### Exercise instructions
Beginning at the first line of the data, print each line exactly, stopping after the line that contains "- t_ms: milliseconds".

* * *

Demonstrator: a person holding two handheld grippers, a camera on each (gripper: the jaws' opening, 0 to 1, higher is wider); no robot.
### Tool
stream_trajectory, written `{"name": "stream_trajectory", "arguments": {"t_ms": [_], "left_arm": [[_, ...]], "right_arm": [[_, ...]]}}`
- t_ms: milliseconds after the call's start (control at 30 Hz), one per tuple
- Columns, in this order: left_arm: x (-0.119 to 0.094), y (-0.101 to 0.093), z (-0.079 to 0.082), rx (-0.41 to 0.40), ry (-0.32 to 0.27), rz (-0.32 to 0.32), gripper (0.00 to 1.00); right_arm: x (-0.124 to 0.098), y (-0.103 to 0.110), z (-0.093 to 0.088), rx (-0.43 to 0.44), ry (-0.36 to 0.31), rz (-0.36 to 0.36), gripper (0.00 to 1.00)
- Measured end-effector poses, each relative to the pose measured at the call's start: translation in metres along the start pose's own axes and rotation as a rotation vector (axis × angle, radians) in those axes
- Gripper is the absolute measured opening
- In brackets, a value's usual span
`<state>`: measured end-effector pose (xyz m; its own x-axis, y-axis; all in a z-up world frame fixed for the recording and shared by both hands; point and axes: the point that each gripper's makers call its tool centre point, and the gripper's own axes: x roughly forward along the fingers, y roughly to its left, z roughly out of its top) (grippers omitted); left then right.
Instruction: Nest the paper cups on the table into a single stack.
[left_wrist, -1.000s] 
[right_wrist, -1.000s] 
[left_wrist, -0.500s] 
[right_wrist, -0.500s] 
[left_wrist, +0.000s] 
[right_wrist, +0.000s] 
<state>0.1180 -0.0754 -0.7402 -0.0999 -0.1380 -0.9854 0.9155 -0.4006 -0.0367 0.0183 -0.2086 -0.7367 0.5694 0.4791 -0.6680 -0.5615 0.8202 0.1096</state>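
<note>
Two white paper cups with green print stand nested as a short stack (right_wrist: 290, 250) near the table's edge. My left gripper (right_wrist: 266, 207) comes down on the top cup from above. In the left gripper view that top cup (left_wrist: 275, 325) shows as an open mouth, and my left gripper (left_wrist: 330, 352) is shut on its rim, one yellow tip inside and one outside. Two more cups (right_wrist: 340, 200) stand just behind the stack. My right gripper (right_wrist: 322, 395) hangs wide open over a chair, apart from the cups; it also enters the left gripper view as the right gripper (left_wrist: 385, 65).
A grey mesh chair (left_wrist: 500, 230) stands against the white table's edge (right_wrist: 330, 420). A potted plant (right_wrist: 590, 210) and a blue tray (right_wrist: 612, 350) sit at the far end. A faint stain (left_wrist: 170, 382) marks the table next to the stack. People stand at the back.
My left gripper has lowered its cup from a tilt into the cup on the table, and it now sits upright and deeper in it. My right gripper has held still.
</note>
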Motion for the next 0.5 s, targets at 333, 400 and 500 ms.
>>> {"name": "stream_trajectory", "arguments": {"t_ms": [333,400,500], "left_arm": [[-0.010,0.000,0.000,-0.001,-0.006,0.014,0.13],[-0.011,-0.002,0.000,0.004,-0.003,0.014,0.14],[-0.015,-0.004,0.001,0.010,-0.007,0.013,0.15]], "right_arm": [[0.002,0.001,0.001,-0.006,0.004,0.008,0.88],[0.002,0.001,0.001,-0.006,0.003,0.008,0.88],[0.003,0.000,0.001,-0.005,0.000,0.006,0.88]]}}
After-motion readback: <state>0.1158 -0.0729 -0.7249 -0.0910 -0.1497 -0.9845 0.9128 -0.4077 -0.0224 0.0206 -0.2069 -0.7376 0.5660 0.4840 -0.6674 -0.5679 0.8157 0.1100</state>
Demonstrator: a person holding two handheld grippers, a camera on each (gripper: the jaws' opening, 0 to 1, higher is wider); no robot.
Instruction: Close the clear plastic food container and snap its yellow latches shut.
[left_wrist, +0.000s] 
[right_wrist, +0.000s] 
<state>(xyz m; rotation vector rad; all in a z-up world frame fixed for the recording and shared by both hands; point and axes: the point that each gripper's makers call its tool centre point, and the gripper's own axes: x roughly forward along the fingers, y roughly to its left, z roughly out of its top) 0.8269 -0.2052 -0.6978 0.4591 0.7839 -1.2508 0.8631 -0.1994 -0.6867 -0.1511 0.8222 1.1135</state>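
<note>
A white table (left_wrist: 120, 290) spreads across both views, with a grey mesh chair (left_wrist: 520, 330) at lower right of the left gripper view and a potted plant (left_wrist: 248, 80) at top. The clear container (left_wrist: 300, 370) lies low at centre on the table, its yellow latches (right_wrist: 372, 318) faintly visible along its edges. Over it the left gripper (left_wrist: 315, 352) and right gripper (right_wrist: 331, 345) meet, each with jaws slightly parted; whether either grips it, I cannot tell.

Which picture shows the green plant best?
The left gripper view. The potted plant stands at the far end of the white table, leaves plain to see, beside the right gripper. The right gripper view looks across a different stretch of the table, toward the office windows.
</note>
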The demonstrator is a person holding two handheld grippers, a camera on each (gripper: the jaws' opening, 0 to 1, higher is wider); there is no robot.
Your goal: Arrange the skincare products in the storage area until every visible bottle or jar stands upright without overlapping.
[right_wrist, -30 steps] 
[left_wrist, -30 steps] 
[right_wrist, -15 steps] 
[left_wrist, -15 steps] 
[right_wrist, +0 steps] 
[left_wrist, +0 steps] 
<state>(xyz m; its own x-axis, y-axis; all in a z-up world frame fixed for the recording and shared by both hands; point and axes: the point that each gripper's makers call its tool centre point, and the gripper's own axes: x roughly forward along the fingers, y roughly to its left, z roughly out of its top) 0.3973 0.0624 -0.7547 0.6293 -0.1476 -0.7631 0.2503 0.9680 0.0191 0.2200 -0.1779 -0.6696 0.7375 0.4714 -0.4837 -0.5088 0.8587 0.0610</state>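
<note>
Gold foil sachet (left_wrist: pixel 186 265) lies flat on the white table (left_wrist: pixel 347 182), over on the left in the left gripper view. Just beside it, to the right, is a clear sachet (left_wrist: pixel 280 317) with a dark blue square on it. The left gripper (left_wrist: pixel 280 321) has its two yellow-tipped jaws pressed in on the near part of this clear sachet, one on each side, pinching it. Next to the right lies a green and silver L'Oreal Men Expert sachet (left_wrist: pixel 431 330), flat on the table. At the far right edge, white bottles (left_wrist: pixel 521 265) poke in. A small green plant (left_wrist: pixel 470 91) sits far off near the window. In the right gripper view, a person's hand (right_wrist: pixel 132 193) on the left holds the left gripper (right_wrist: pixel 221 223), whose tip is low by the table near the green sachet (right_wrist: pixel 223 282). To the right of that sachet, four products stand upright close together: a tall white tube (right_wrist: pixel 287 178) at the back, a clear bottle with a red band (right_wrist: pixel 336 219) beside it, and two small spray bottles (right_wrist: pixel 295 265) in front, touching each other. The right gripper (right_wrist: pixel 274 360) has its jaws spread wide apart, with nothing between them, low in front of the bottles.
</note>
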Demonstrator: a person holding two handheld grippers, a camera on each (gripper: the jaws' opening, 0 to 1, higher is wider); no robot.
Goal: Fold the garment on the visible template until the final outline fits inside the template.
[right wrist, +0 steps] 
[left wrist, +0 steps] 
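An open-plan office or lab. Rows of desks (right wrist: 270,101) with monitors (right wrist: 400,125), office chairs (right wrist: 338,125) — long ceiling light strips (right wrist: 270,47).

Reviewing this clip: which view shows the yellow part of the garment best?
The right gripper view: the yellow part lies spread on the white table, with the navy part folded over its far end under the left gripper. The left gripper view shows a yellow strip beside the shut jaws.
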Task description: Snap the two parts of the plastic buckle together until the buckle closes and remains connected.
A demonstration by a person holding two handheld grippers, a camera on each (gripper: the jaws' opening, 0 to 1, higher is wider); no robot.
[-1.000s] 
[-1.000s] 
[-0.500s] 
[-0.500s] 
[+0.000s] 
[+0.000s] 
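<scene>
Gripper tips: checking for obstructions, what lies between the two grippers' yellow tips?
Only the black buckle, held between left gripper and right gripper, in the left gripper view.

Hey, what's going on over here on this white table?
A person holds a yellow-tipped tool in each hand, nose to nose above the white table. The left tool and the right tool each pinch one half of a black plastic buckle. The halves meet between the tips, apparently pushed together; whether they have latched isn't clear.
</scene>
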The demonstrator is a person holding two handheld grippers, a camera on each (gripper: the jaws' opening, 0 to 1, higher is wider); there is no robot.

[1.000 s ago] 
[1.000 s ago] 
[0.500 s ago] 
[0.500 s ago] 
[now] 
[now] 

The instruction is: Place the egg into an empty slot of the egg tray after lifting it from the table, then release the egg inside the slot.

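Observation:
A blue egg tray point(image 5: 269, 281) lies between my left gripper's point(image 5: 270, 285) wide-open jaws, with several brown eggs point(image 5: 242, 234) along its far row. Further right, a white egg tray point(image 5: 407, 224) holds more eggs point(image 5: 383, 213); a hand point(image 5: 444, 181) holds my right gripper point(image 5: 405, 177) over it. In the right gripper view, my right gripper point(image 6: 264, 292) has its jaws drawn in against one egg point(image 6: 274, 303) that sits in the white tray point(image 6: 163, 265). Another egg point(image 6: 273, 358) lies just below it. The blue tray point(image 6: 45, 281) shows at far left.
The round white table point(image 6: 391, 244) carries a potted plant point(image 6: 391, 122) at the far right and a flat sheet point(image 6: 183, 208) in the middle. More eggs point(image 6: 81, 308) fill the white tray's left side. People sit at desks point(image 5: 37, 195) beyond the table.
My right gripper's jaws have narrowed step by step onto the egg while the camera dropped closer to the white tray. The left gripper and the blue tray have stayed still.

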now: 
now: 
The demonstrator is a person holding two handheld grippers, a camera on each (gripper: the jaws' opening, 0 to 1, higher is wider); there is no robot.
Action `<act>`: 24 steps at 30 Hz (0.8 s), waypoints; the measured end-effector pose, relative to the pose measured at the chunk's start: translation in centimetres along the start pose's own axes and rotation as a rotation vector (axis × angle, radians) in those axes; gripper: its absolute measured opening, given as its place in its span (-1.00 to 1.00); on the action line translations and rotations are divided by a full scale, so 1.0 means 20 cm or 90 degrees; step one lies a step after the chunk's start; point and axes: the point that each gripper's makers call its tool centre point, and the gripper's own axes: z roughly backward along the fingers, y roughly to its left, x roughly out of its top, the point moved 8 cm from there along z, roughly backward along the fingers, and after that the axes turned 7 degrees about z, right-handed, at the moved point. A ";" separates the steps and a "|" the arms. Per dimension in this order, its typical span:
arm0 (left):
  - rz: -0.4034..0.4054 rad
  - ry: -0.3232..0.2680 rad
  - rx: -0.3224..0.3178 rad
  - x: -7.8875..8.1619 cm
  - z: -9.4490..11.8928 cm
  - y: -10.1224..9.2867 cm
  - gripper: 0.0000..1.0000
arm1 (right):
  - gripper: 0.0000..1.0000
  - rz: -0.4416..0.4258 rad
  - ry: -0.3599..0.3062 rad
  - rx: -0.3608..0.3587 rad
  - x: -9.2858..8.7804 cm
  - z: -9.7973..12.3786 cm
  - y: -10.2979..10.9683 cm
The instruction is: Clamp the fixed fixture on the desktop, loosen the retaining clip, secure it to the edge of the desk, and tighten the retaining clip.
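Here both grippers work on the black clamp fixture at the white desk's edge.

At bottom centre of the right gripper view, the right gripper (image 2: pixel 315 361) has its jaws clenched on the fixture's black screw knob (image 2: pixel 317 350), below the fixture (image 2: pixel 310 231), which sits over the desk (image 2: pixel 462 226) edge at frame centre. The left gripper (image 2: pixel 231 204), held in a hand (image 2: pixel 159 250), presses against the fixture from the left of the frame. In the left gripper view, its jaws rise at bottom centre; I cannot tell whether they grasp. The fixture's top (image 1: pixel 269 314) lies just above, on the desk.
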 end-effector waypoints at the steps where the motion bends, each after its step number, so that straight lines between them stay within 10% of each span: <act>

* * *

### Response to this exercise
Demonstrator: a person holding two handheld grippers, a camera on each (gripper: the jaws' opening, 0 to 1, higher is wider); no robot.
### Tool
stream_trajectory, written `{"name": "stream_trajectory", "arguments": {"t_ms": [_], "left_arm": [[_, ...]], "right_arm": [[_, ...]]}}`
- t_ms: milliseconds after the call's start (control at 30 Hz), one per tuple

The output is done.